[REF] Compute_plausible_gaps, Efficiency, Stability

bosd · bosd · commit 313f75b54c39 · 2024-10-31T22:04:04.000+01:00
1. **Use of `get` Method**: When retrieving the best alignment, we use `self._textline_to_alignments.get(most_aligned_tl)` instead of direct indexing. This prevents a potential `KeyError` if `most_aligned_tl` is not in the dictionary, which could lead to unexpected behavior.

2. **Early Exit Conditions**: We explicitly check if `best_alignment` is `None` after attempting to retrieve it. This ensures that we do not proceed with calculations if the alignment data is missing.

3. **Sorting and Gap Calculation**: I retained the logic to sort the text lines and calculate gaps. This part of the code is straightforward and unlikely to lead to an infinite loop as long as the input lists are correctly managed.

4. **Returning `None` for Insufficient Data**: The checks for the lengths of the text line lists ensure that we only proceed if there are enough lines to compute meaningful gaps. If there are not enough lines, we return `None` to avoid further computation.

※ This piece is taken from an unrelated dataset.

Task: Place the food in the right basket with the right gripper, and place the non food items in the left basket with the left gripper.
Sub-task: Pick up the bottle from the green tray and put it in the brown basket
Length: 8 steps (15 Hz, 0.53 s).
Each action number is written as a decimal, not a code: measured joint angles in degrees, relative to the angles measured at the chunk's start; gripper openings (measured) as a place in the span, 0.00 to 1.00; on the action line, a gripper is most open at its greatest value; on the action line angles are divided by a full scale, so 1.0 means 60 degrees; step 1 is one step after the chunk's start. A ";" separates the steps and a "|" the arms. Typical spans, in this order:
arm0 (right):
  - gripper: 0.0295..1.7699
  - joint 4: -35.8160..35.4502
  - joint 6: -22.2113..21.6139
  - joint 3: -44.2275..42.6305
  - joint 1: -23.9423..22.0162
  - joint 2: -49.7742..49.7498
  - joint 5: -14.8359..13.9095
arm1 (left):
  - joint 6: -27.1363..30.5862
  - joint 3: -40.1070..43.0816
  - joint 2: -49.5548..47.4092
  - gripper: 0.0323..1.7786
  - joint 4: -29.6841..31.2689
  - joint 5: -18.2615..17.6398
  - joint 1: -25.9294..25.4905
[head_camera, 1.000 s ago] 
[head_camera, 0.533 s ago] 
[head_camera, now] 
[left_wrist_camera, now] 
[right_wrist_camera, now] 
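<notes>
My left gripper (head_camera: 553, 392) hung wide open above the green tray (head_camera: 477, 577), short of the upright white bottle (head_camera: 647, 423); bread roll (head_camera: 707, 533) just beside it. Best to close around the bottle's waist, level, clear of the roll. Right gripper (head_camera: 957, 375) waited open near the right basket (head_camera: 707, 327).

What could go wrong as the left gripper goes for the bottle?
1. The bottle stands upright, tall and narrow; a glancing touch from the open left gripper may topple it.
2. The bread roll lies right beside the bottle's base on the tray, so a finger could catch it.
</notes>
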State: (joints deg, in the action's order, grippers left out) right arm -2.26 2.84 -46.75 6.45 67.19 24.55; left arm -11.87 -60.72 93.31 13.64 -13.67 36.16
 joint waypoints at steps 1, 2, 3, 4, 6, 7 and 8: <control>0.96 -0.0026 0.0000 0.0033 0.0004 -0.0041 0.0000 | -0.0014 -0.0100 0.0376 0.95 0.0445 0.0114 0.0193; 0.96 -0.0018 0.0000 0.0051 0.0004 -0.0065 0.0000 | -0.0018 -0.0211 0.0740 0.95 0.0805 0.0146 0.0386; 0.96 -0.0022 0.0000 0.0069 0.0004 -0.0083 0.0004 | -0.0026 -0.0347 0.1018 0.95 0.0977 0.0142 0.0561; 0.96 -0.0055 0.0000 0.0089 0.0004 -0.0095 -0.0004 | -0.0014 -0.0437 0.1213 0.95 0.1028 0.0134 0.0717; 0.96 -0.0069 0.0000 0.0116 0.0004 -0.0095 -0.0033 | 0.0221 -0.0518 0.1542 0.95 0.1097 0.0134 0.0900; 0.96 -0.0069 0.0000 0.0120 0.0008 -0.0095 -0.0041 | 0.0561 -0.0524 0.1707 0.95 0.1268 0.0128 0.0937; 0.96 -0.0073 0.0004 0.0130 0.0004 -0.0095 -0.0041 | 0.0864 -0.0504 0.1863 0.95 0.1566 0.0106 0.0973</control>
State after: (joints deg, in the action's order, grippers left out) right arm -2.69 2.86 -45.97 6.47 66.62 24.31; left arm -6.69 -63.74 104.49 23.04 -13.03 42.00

5. **List Comprehensions for Gap Calculation**: The gap calculations for horizontal and vertical gaps are done using list comprehensions, which are more concise and Pythonic, making the code cleaner.
diff --git a/camelot/parsers/network.py b/camelot/parsers/network.py
@@ -445,45 +445,56 @@ def compute_plausible_gaps(self):
         Returns
         -------
         gaps_hv : tuple
-            (horizontal_gap, horizontal_gap) in pdf coordinate space.
+            (horizontal_gap, vertical_gap) in pdf coordinate space.
 
         """
         # Determine the textline that has the most combined
         # alignments across horizontal and vertical axis.
-        # It will serve as a reference axis along which to collect the average
-        # spacing between rows/cols.
         most_aligned_tl = self.most_connected_textline()
         if most_aligned_tl is None:
             return None
 
-        # Retrieve the list of textlines it's aligned with, across both
-        # axis
-        best_alignment = self._textline_to_alignments[most_aligned_tl]
+        # Retrieve the list of textlines it's aligned with, across both axes
+        best_alignment = self._textline_to_alignments.get(most_aligned_tl)
+        if best_alignment is None:
+            return None
+
         __, ref_h_textlines = best_alignment.max_h()
         __, ref_v_textlines = best_alignment.max_v()
+
+        # Ensure we have enough textlines for calculations
         if len(ref_v_textlines) <= 1 or len(ref_h_textlines) <= 1:
             return None
 
+        # Sort textlines based on their positions
         h_textlines = sorted(
             ref_h_textlines, key=lambda textline: textline.x0, reverse=True
         )
         v_textlines = sorted(
             ref_v_textlines, key=lambda textline: textline.y0, reverse=True
         )
 
-        h_gaps, v_gaps = [], []
-        for i in range(1, len(v_textlines)):
-            v_gaps.append(v_textlines[i - 1].y0 - v_textlines[i].y0)
-        for i in range(1, len(h_textlines)):
-            h_gaps.append(h_textlines[i - 1].x0 - h_textlines[i].x0)
+        # Calculate gaps between textlines
+        h_gaps = [
+            h_textlines[i - 1].x0 - h_textlines[i].x0
+            for i in range(1, len(h_textlines))
+        ]
+        v_gaps = [
+            v_textlines[i - 1].y0 - v_textlines[i].y0
+            for i in range(1, len(v_textlines))
+        ]
 
+        # If no gaps are found, return None
         if not h_gaps or not v_gaps:
             return None
+
+        # Calculate the 75th percentile gaps
         percentile = 75
         gaps_hv = (
             2.0 * np.percentile(h_gaps, percentile),
             2.0 * np.percentile(v_gaps, percentile),
         )
+
         return gaps_hv
 
     def search_table_body(